Eid Ma Clack Shaw
Organized by Abby Messitte
February 7 - March 7, 2015
Opening reception, Sat. Feb. 7th, 5-7pm
Gallery hours: Thursday – Saturday, 1:30-6 and by appointment
Ellen Berkenblit, Damien Crisp, Steve DiBenedetto,
Rob Fischer, Sara Greenberger Rafferty, Graham Hamilton, Simone Shubuck, Ruby
Sky Stiler, Despina Stokou, Whiting Tennis, Wayne White
“I fell back asleep some time later on
And I dreamed the perfect song
It held all the answers, like hands laid on
I woke halfway and scribbled it down
And in the morning, what I wrote, I read
It was hard to read at first but here's what it
said:
"Eid ma clack shaw zupoven del ba
Mertepy ven seinur cofally ragdah"
- Bill Callahan, from Sometimes
I Wish We Were an Eagle
Songwriter Bill Callahan tells of how a bad case of
writer’s block is broken by a dream in which the perfect song reveals itself: a
song whose flawlessness is not compromised by the nonsensical content of the
lyrics.
The artworks in this exhibition employ text as a
formal element.
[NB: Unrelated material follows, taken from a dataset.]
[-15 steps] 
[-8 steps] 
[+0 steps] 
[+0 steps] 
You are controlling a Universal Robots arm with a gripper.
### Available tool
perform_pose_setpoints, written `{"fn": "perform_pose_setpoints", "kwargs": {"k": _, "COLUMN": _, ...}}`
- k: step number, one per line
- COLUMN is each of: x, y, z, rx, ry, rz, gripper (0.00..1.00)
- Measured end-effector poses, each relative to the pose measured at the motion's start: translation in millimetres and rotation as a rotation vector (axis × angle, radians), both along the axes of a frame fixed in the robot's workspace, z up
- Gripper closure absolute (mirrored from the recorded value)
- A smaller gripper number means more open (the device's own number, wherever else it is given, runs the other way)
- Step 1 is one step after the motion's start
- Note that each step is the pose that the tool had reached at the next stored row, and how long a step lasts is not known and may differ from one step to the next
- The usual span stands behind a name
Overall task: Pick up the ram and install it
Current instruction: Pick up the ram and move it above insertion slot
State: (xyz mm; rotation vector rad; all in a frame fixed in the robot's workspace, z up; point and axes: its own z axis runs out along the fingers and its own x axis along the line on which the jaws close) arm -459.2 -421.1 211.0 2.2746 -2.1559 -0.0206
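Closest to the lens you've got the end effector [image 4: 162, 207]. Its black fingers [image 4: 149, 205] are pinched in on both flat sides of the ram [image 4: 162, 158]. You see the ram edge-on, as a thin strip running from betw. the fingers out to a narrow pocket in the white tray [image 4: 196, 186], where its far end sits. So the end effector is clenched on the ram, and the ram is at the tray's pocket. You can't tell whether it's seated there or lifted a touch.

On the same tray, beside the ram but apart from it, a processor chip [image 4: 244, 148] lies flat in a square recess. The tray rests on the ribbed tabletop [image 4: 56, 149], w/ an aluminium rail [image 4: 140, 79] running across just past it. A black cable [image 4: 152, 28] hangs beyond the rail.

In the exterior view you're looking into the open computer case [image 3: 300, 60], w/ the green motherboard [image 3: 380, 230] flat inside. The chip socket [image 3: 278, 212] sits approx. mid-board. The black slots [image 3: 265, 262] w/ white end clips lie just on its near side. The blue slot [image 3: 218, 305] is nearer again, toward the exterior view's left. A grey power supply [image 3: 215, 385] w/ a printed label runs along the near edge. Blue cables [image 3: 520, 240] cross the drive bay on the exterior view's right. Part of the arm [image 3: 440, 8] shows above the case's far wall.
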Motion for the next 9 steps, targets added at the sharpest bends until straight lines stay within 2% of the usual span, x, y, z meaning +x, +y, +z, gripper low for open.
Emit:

At times
fragmentary or illegible, language acts as a medium, just like color or
composition. Liberated from
linguistics, the letters convey a more immediate authority. As such, the elegance and structure of
the mark-making take precedence over meaning.
Ellen Berkenblit renders words with a grace and
confidence consistent with all of her painterly gestures. Damien Crisp melds
activist notes and thoughts with emotive paint. Steve DiBenedetto renders
provocative phrases as hyperactive landscapes. Rob Fischer uses re-purposed glass painted with fragments of
text, reminiscent of abandoned signage.
Sara Greenberger Rafferty’s printed plexiglass depict performers
contorted in the shape of letters.
Graham Hamilton’s artist’s statement is cut into painted MDF with a CNC
table router. Simone Shubuck uses
vintage book pages as the ground for ruminative drawings. Ruby Sky Stiler’s
wall relief cobbles together an incongruous pastiche of imagery and text, which
references classical antiquity.
Despina Stokou paints text as she would a landscape in her layered and
at times subversive mixed media works.
For Whiting Tennis, words and letters become the building blocks for
imagined architectural structures in his works on paper. Wayne White’s bold phrases become
monuments within the backdrops of found thrift-store paintings.